### To do
Give back each line of the data exactly.

### Exercise data
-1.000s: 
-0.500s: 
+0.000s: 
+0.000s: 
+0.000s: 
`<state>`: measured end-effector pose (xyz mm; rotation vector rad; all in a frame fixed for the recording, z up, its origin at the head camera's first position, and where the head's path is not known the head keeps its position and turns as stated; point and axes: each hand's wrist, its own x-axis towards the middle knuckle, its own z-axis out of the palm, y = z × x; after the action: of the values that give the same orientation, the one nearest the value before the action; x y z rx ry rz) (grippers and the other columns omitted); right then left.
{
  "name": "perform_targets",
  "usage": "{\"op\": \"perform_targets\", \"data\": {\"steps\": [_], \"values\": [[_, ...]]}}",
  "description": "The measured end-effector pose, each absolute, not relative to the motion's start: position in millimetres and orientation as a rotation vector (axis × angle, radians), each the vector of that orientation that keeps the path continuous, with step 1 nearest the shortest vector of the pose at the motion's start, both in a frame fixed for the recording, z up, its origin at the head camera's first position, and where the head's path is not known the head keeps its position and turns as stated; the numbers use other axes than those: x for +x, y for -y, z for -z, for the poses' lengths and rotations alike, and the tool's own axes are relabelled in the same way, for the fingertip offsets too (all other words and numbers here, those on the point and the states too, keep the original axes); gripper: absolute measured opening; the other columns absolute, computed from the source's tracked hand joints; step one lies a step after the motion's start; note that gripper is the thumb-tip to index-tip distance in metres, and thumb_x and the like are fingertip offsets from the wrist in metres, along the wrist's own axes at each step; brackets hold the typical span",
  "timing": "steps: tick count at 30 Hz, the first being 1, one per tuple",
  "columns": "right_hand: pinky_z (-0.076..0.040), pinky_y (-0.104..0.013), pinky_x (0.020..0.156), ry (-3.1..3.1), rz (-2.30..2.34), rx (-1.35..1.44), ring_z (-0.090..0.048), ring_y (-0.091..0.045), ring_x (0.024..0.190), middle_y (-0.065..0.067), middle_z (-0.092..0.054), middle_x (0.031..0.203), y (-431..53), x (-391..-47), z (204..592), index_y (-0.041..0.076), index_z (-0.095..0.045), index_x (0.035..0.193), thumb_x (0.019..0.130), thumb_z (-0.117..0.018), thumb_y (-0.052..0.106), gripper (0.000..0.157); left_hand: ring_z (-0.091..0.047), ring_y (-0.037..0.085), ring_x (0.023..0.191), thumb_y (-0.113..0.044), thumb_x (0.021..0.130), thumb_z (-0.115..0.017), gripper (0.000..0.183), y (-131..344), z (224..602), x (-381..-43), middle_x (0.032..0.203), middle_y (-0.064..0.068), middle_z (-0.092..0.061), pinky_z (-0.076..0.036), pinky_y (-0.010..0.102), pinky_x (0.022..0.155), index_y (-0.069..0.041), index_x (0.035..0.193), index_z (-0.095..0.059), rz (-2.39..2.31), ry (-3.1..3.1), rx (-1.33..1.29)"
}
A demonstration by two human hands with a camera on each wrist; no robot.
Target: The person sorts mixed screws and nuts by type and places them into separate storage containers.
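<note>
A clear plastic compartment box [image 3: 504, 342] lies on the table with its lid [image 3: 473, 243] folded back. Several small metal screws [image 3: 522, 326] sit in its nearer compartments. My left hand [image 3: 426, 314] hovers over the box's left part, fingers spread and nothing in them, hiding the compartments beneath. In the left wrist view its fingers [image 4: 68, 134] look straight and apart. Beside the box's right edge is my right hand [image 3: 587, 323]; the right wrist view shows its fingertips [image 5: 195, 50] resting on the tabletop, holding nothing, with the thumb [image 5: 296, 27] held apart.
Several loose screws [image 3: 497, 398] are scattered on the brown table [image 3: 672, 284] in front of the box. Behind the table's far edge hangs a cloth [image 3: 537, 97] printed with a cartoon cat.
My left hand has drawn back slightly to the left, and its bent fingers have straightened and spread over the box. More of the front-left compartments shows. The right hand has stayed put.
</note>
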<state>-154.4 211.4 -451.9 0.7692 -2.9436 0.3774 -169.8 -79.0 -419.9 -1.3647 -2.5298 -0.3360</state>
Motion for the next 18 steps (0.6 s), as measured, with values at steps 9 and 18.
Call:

### Exercise result
-1.000s: 
-0.500s: 
+0.000s: 
+0.000s: 
+0.000s: 
`<state>`: measured end-effector pose (xyz mm; rotation vector rad; all in a frame fixed for the recording, z up, its origin at the head camera's first position, and where the head's path is not known the head keeps its position and turns as stated; point and axes: each hand's wrist, its own x-axis towards the middle knuckle, its own z-axis out of the palm, y = z × x; after the action: of the values that give the same orientation, the one nearest the value before the action; x y z rx ry rz) (grippers and the other columns omitted); right then left.
{
  "name": "perform_targets",
  "usage": "{\"op\": \"perform_targets\", \"data\": {\"steps\": [_], \"values\": [[_, ...]]}}",
  "description": "The measured end-effector pose, each absolute, not relative to the motion's start: position in millimetres and orientation as a rotation vector (axis × angle, radians), each the vector of that orientation that keeps the path continuous, with step 1 nearest the shortest vector of the pose at the motion's start, both in a frame fixed for the recording, z up, its origin at the head camera's first position, and where the head's path is not known the head keeps its position and turns as stated; the numbers use other axes than those: x for +x, y for -y, z for -z, for the poses' lengths and rotations alike, and the tool's own axes are relabelled in the same way, for the fingertip offsets too (all other words and numbers here, those on the point and the states too, keep the original axes); gripper: absolute measured opening; the other columns absolute, computed from the source's tracked hand joints; step one lies a step after the motion's start; note that gripper is the thumb-tip to index-tip distance in metres, and thumb_x and the like are fingertip offsets from the wrist in metres, along the wrist's own axes at each step; brackets hold the typical span",
  "timing": "steps: tick count at 30 Hz, the first being 1, one per tuple",
  "columns": "right_hand: pinky_z (-0.076..0.040), pinky_y (-0.104..0.013), pinky_x (0.020..0.156), ry (-3.1..3.1), rz (-2.30..2.34), rx (-1.35..1.44), ring_z (-0.090..0.048), ring_y (-0.091..0.045), ring_x (0.024..0.190), middle_y (-0.065..0.067), middle_z (-0.092..0.054), middle_x (0.031..0.203), y (-431..53), x (-391..-47), z (204..592), index_y (-0.041..0.076), index_z (-0.095..0.045), index_x (0.035..0.193), thumb_x (0.019..0.130), thumb_z (-0.117..0.018), thumb_y (-0.052..0.106), gripper (0.000..0.157); left_hand: ring_z (-0.091..0.047), ring_y (-0.037..0.085), ring_x (0.023..0.191), thumb_y (-0.113..0.044), thumb_x (0.021..0.130), thumb_z (-0.115..0.017), gripper (0.000..0.183), y (-131..344), z (224..602), x (-381..-43), middle_x (0.032..0.203), middle_y (-0.064..0.068), middle_z (-0.092..0.061), pinky_z (-0.076..0.036), pinky_y (-0.010..0.102), pinky_x (0.022..0.155), index_y (-0.069..0.041), index_x (0.035..0.193), index_z (-0.095..0.059), rz (-2.39..2.31), ry (-3.1..3.1), rx (-1.33..1.29)"
}
A demonstration by two human hands with a camera on each wrist; no robot.
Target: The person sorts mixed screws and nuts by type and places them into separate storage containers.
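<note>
A clear plastic compartment box [image 3: 504, 342] lies on the table with its lid [image 3: 473, 243] folded back. Several small metal screws [image 3: 522, 326] sit in its nearer compartments. My left hand [image 3: 426, 314] hovers over the box's left part, fingers spread and nothing in them, hiding the compartments beneath. In the left wrist view its fingers [image 4: 68, 134] look straight and apart. Beside the box's right edge is my right hand [image 3: 587, 323]; the right wrist view shows its fingertips [image 5: 195, 50] resting on the tabletop, holding nothing, with the thumb [image 5: 296, 27] held apart.
Several loose screws [image 3: 497, 398] are scattered on the brown table [image 3: 672, 284] in front of the box. Behind the table's far edge hangs a cloth [image 3: 537, 97] printed with a cartoon cat.
My left hand has drawn back slightly to the left, and its bent fingers have straightened and spread over the box. More of the front-left compartments shows. The right hand has stayed put.
</note>
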<state>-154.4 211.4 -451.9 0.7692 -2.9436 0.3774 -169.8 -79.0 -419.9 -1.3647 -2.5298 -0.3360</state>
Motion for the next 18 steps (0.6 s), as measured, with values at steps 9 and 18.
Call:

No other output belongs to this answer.